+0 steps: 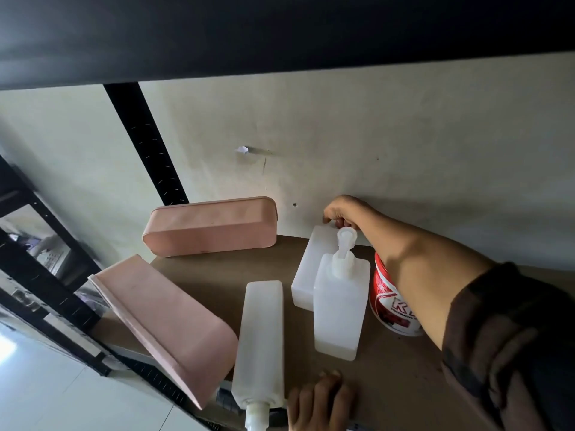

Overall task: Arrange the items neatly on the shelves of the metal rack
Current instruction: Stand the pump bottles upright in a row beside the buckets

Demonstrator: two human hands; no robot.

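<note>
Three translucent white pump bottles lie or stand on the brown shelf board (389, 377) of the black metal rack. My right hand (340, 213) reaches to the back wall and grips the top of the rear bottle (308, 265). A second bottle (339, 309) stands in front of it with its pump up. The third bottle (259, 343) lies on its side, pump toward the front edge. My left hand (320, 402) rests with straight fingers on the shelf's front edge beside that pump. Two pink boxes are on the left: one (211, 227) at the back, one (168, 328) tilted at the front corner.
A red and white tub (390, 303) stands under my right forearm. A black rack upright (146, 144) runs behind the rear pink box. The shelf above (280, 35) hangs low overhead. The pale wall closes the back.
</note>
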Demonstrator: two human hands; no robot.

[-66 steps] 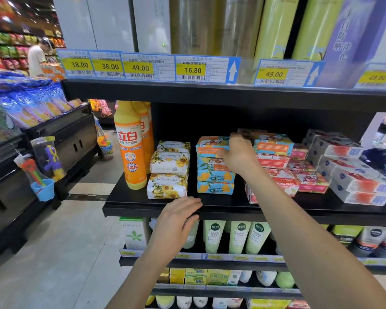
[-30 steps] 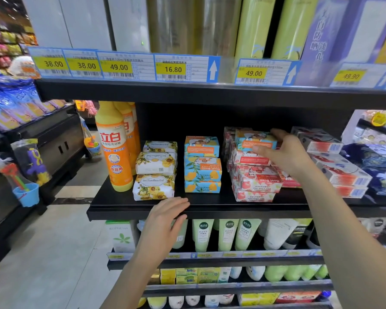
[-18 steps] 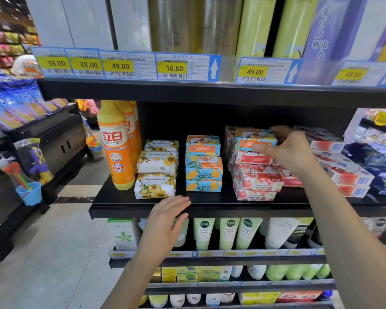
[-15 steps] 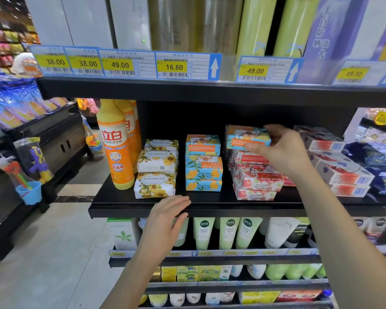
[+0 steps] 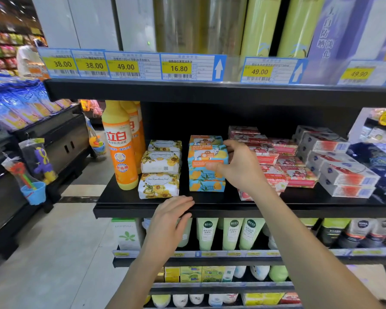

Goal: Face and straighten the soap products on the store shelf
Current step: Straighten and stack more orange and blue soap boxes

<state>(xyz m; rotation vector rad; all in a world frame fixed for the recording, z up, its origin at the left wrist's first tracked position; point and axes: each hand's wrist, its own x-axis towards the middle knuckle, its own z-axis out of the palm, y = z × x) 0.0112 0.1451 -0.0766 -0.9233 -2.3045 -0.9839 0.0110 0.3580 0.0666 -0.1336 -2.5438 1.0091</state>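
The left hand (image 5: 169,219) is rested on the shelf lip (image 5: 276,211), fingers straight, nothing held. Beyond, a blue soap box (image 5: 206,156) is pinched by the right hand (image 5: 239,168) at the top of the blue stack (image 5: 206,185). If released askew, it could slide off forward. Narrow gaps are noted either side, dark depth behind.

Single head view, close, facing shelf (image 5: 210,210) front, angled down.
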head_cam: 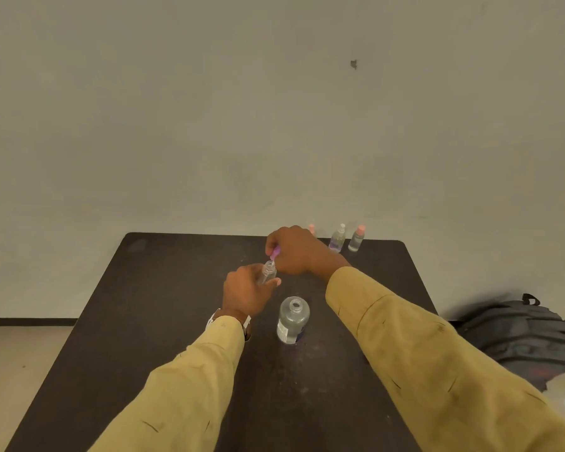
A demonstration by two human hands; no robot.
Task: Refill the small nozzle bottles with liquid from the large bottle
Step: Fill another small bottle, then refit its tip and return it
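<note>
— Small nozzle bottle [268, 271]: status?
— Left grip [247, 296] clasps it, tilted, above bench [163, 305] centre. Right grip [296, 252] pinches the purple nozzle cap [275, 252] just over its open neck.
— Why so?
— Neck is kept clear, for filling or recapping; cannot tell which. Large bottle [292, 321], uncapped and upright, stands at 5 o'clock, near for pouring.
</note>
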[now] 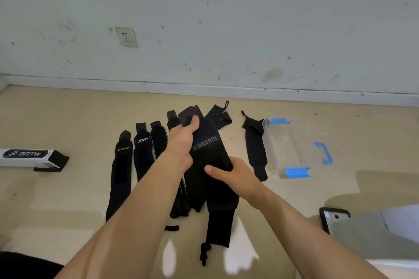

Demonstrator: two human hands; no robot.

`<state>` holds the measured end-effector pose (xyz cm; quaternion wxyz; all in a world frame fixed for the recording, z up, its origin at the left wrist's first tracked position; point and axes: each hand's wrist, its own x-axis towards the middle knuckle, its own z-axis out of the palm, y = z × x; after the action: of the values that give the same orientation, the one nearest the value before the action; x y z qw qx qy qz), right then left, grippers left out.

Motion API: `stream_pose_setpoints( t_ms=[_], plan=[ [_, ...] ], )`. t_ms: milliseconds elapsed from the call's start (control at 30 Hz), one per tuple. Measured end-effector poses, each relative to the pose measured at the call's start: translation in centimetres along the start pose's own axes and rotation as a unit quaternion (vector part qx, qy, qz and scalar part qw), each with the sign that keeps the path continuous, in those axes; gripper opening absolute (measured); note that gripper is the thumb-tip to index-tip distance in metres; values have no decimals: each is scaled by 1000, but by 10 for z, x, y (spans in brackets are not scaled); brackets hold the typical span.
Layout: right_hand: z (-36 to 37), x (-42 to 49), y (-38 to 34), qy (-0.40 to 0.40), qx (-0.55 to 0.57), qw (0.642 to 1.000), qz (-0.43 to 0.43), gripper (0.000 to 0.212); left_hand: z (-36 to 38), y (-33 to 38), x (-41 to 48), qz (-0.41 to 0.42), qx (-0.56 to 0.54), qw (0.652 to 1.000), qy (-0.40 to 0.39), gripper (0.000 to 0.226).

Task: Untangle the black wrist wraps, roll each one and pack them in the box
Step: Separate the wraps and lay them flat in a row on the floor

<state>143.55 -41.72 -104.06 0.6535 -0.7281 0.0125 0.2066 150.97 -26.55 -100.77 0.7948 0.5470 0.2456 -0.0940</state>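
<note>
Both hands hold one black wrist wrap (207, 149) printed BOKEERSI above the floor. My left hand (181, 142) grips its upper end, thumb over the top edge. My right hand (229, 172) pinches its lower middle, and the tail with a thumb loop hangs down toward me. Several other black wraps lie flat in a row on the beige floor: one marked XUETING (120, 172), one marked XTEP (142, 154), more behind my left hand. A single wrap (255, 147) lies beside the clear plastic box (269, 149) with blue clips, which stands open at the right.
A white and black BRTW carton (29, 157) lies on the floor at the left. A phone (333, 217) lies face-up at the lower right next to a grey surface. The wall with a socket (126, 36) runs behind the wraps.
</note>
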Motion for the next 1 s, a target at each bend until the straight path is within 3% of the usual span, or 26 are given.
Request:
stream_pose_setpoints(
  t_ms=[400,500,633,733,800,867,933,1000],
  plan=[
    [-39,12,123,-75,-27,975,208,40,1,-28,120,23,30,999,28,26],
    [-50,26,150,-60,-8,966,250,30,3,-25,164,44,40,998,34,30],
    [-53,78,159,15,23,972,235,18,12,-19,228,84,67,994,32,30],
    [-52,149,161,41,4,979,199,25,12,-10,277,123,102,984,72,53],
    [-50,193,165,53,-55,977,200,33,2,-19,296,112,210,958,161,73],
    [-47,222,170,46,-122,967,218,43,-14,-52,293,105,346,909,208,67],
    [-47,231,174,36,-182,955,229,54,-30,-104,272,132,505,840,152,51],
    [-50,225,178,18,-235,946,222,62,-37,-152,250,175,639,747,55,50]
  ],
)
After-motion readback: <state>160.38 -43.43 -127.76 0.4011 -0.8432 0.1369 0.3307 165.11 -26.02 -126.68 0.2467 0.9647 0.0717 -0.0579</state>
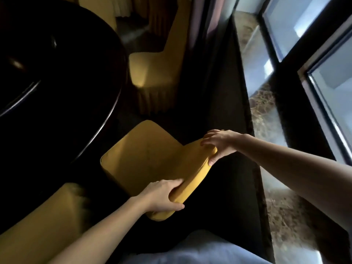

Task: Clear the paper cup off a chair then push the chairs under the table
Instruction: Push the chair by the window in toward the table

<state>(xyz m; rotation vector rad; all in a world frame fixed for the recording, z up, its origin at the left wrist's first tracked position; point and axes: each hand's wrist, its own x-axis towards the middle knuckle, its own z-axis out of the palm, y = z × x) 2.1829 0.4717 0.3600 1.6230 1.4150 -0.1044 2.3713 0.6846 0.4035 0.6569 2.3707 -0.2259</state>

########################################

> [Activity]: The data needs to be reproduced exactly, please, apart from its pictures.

> [Result of the task]:
+0 steps: 

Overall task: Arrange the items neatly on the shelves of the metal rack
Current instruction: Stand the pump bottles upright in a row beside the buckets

Demonstrator: two human hands; no robot.

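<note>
Three translucent white pump bottles lie or stand on the brown shelf board (389, 377) of the black metal rack. My right hand (340, 213) reaches to the back wall and grips the top of the rear bottle (308, 265). A second bottle (339, 309) stands in front of it with its pump up. The third bottle (259, 343) lies on its side, pump toward the front edge. My left hand (320, 402) rests with straight fingers on the shelf's front edge beside that pump. Two pink boxes are on the left: one (211, 227) at the back, one (168, 328) tilted at the front corner.
A red and white tub (390, 303) stands under my right forearm. A black rack upright (146, 144) runs behind the rear pink box. The shelf above (280, 35) hangs low overhead. The pale wall closes the back.
</note>
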Demonstrator: two human hands; no robot.

[-66 steps] 
[-30 steps] 
[-18 steps] 
[-15 steps] 
[+0 steps] 

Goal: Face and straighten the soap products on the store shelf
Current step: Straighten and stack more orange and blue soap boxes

<state>(xyz m; rotation vector rad; all in a world frame fixed for the recording, z up, its origin at the left wrist's first tracked position; point and axes: each hand's wrist, its own x-axis towards the middle knuckle, its own z-axis out of the palm, y = z × x) 0.0112 0.1451 -0.0766 -0.9233 -2.3045 -0.9839 0.0110 0.3580 0.0666 -0.1336 -2.5438 1.0091</state>
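The left hand (image 5: 169,219) is rested on the shelf lip (image 5: 276,211), fingers straight, nothing held. Beyond, a blue soap box (image 5: 206,156) is pinched by the right hand (image 5: 239,168) at the top of the blue stack (image 5: 206,185). If released askew, it could slide off forward. Narrow gaps are noted either side, dark depth behind.

Single head view, close, facing shelf (image 5: 210,210) front, angled down.
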head_cam: 
A demonstration by two human hands; no robot.
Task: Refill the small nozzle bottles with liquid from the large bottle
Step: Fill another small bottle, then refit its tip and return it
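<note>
— Small nozzle bottle [268, 271]: status?
— Left grip [247, 296] clasps it, tilted, above bench [163, 305] centre. Right grip [296, 252] pinches the purple nozzle cap [275, 252] just over its open neck.
— Why so?
— Neck is kept clear, for filling or recapping; cannot tell which. Large bottle [292, 321], uncapped and upright, stands at 5 o'clock, near for pouring.
</note>
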[now] 

Demonstrator: two human hands; no robot.

`<state>` holds the measured end-effector pose (xyz cm; quaternion wxyz; all in a world frame fixed for the recording, z up, its origin at the left wrist's first tracked position; point and axes: each hand's wrist, its own x-axis towards the middle knuckle, its own z-axis out of the palm, y = z × x; after the action: of the values that give the same orientation, the one nearest the value before the action; x y z qw qx qy qz), right then left, grippers left out.

Motion API: `stream_pose_setpoints( t_ms=[_], plan=[ [_, ...] ], )`. t_ms: milliseconds elapsed from the call's start (control at 30 Hz), one per tuple. Measured end-effector poses, each relative to the pose measured at the call's start: translation in centimetres along the start pose's own axes and rotation as a unit quaternion (vector part qx, qy, qz and scalar part qw), each with the sign that keeps the path continuous, in those axes; gripper opening absolute (measured); note that gripper is the thumb-tip to index-tip distance in metres; values have no decimals: each is scaled by 1000, but by 10 for z, x, y (spans in brackets are not scaled); brackets hold the typical span.
Layout: right_hand: z (-36 to 37), x (-42 to 49), y (-38 to 34), qy (-0.40 to 0.40), qx (-0.55 to 0.57), qw (0.642 to 1.000), qz (-0.43 to 0.43), gripper (0.000 to 0.212); left_hand: z (-36 to 38), y (-33 to 38), x (-41 to 48), qz (-0.41 to 0.42), qx (-0.56 to 0.54), qw (0.652 to 1.000), qy (-0.40 to 0.39), gripper (0.000 to 0.226).

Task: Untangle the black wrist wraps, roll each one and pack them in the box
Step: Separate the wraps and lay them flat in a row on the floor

<state>143.55 -41.72 -104.06 0.6535 -0.7281 0.0125 0.2066 150.97 -26.55 -100.77 0.7948 0.5470 0.2456 -0.0940</state>
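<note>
Both hands hold one black wrist wrap (207, 149) printed BOKEERSI above the floor. My left hand (181, 142) grips its upper end, thumb over the top edge. My right hand (229, 172) pinches its lower middle, and the tail with a thumb loop hangs down toward me. Several other black wraps lie flat in a row on the beige floor: one marked XUETING (120, 172), one marked XTEP (142, 154), more behind my left hand. A single wrap (255, 147) lies beside the clear plastic box (269, 149) with blue clips, which stands open at the right.
A white and black BRTW carton (29, 157) lies on the floor at the left. A phone (333, 217) lies face-up at the lower right next to a grey surface. The wall with a socket (126, 36) runs behind the wraps.
</note>
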Motion for the next 1 s, a target at each bend until the straight path is within 3% of the usual span, or 26 are given.
Request:
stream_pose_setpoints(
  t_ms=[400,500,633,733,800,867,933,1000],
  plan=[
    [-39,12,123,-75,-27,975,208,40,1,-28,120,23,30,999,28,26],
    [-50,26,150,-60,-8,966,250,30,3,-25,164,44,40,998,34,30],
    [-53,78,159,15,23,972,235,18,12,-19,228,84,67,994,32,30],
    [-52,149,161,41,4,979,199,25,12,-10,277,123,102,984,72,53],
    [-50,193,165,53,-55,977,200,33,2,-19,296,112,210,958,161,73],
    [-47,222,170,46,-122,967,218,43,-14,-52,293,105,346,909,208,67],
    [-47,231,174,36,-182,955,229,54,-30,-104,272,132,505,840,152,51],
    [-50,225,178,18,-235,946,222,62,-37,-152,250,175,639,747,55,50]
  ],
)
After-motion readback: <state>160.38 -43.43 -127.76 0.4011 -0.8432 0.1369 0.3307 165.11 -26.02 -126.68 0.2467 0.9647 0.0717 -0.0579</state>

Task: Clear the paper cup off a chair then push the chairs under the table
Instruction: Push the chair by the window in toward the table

<state>(xyz m; rotation vector rad; all in a world frame fixed for the recording, z up, its origin at the left wrist's first tracked position; point and axes: each hand's wrist, its own x-axis towards the middle knuckle, its own z-axis out of the palm, y = z × x) 2.1829 0.4717 0.3600 1.6230 1.4150 -0.1044 2.3713 0.6846 0.4035 0.6569 2.3707 -0.2259</state>

With this, the answer is done.